Feast your eyes on the Maybach 57S Coupe. Or to give it the full name Wikipedia deems correct, the Maybach 57S Cruisero Coupe by Xenatec. Which is an exceptionally apt name for a car that was reputedly ordered by Colonel Gaddafi before he met his fate. Doubtless the two-door conversion caught the Libyan dictator's eye for the same reason it did ours - i.e. its improbable look and exceptional rareness.
Of course, the car underneath is familiar enough. The 'standard' Maybach 57 S earned its differentiating consonant thanks to deployment of a 612hp version of Mercedes-AMG's 6.0-litre V12. Even saddled with a supertanker-grade kerbweight, a single driven axle and a five-speed auto, the model was said to be good enough for 62mph in less than five seconds.

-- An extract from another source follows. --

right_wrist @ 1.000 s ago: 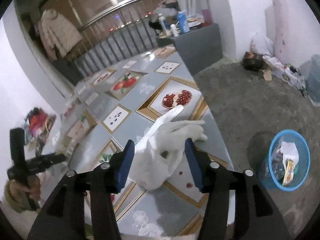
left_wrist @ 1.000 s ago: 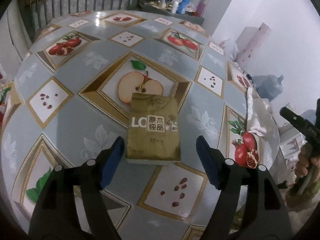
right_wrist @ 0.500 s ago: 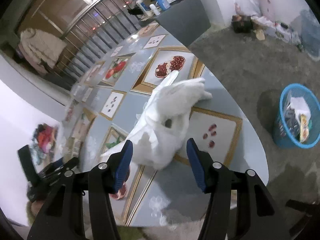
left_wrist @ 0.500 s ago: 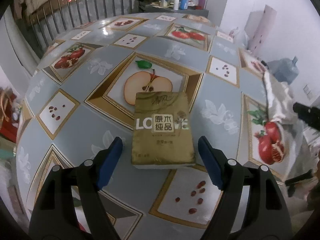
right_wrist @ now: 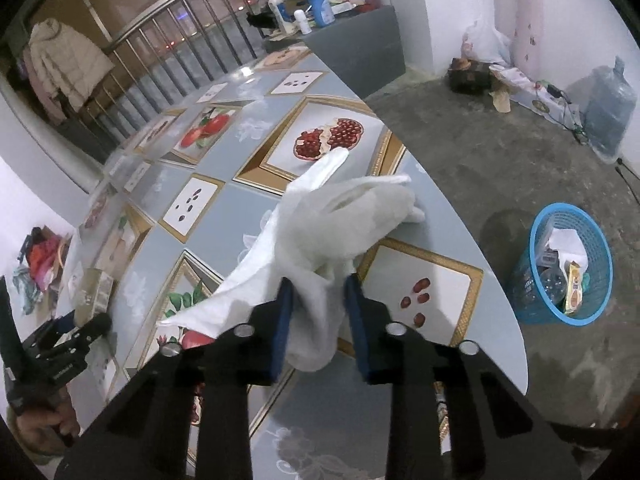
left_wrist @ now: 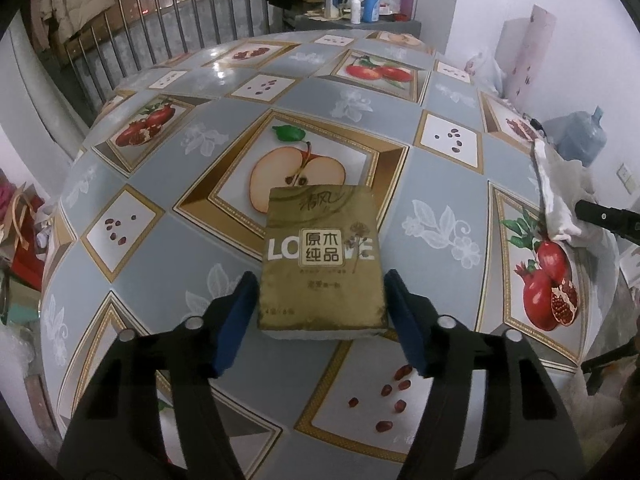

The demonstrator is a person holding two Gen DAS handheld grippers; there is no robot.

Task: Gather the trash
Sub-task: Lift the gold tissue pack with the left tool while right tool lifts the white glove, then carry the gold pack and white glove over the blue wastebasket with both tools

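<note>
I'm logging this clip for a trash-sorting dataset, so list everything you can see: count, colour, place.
tissue pack: one, gold-brown, flat on the table, between the left fingers
white cloth: one, white, crumpled at the table's right edge, pinched by the right fingers
table: one, grey-blue fruit-print cover, fills both views
trash basket: one, blue, on the floor right of the table, wrappers and paper inside
water jug: one, clear blue, on the floor by the far wall
bottles: several, blue and white, on a grey cabinet behind the table
jacket: one, beige, hanging on the railing
left gripper: black, blue pads, pads at the pack's sides
right gripper: black, blue pads, closed on the cloth
</note>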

It rode half an inch lower, too.
But that wasn't enough for some. As our Dutch-based vendor helpfully points out, the template for two-door versions of prodigiously large luxury saloons was already well established and Daimler wasn't averse to taking part - especially when it had a coachbuilder to do all the heavy lifting.
By all accounts Xenatec took a thoughtful and concerted swing at the Cruisero. The coupe was very much a traditional restyle - the car is said to be mechanically identical to the model it's based on - but it was apparently built to Maybach's exacting standards, and (assuming you're vaguely onboard with the firm's idiosyncratic design template) it doesn't look too bad for having had its rear doors removed and the fronts significantly extended.
Xenatec thought it might shift as many as 100 examples. Then it had investor problems and the bottom fell out. But not before it had built eight working examples, including the one you see here for Samuel Eto'o, the Cameroonian legend plying his trade for Inter Milan at the time. His choice of Baltic Black over white leather is commendable enough, and we're inclined to agree that 737lb ft of torque probably does make the coupe feel quite nimble.
Does that justify the 795,000 euro asking price? Hardly. But being neither a North African despot nor an elite footballer, we're not exactly qualified to value these things. Presumably to some the exclusiveness and head-turning oddity of the Maybach 57S Cruisero Coupe by Xenatec is sufficient to justify the astronomical sum. We can all agree it's got the right name, at least.